Moore argues the integration has proceeded relatively efficiently; that his interviews showed no sharp opinion divide between ex-AusAIDers and mainstream DFATers; and there are examples of development goals being more strongly advanced through joined-up, whole-of-department efforts.

But he warns the new structure has feet of clay because it is still coming to the end of carefully designed projects from the old order. And then the new order of decentralising project design/control to embassy generalists and outside contractors may not deliver the whole-of-government national interest approach required by the new competitive aid landscape.

Photo: Department of Foreign Affairs and Trade/ Flickr

Remaking the BRI

Views of the Chinese Belt and Road Initiative now range from already being wound back (Minxin Pei in Nikkei Asian Review here) to full steam ahead (James Reilly at Australia China Relations Institute here).

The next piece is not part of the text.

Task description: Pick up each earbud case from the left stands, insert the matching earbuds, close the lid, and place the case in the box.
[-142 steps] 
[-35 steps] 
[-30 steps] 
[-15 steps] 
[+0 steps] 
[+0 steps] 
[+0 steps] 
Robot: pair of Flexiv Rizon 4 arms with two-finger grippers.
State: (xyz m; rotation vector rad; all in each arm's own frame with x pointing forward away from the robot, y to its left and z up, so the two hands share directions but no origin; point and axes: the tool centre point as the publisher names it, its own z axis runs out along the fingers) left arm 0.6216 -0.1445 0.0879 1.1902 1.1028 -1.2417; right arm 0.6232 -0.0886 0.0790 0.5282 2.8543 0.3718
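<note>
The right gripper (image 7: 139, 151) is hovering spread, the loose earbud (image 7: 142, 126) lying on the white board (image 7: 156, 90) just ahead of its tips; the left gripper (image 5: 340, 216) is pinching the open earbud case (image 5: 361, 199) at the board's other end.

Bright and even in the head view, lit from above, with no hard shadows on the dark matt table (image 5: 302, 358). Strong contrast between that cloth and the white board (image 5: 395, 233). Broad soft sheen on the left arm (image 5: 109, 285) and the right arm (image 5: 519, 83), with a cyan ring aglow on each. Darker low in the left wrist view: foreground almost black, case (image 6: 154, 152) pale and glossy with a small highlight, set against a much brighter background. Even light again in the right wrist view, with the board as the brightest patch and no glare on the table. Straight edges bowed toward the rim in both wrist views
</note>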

So, the most fascinating session at the conference was the panel of three young Chinese academics reinterpreting their country’s lumbering entry to the global development cooperation (or should that be coopetition) scene.

While they rejected the idea BRI 2.0 is underway, this may well be the new public face of the initiative amid slower growth at home crimping the available capital and populist resistance abroad in countries such as Malaysia.

The talk about more scrutiny of bad projects, better coordination by China’s new National Development and Cooperation Agency and a possible future foreign aid role for Chinese NGOs underlined how China is a key player in this sector now.  

The call for more multilateral development bank cooperation was somewhat at odds with the Asian Infrastructure Development Bank’s announcement of more stand-alone projects this year after mostly doing joint projects so far.

But the reaching out to Australia appeared to be an olive branch over cooperation in the Pacific. However, whether Australia would want to take up the suggestion of maintaining Chinese-built roads might require a considerable leap of faith.

Policing the China deal

A no-tariff-rise trade deal between China and the US now seems in sight as US President Donald Trump gives stock market stability a higher priority than his anti-China trade advisers and his security establishment’s desire to kneecap a rising rival.

But that has only raised new questions about how a deal will actually be enforced if, for example, it allows exchanges more Chinese soybean imports from the US in return for letting its state-owned enterprises survive.

Given the Trump Administration’s disdain for the global benchmark World Trade Organisation dispute settlement system, which China tends to support, a special policing system will have to be negotiated before a deal is signed.

The options now seem to range from a joint committee of government officials to a more independent panel of adjudicators to a formal procedure for loosening or tightening the US special tariffs depending on how China implements the deal.

Whichever way this process works is likely to be the first test of whether the two countries can reach some sort of sustainable accommodation.

Anwar Ibrahim in a crowd of supporters (Photo: Syed Aziz/ Flickr)

Doctor in the house

With potential changes in the power structure in India, Indonesia, Thailand, and the Philippines due to elections over the next few months, it is easy to forget that the most interesting recent Asian leadership is still under negotiation.

That was underlined by the manoeuvring over the Malaysian prime ministership this week even as the ruling Pakatan Harapan coalition government is under pressure over a slowing economy.

Anwar Ibrahim was welcomed as the country’s eighth prime minister at a gathering amid rumours of a parliamentary no-confidence motion against his coalition partner and the actual serving seventh prime minister Dr Mahathir Mohamad, who was previously the fourth prime minister.

Mahathir, now the world’s oldest elected leader, regularly talks of needing up to three years in power to fix the country he once dominated, while Anwar sticks with the form of words that he takes over after no more than two years from last May’s election. And supporters of both men seem to be getting restless.

Given the two were once a sort of father/son government team, then bitter rivals, and finally pragmatic opposition partners, they may well be better able to negotiate this than their supporters.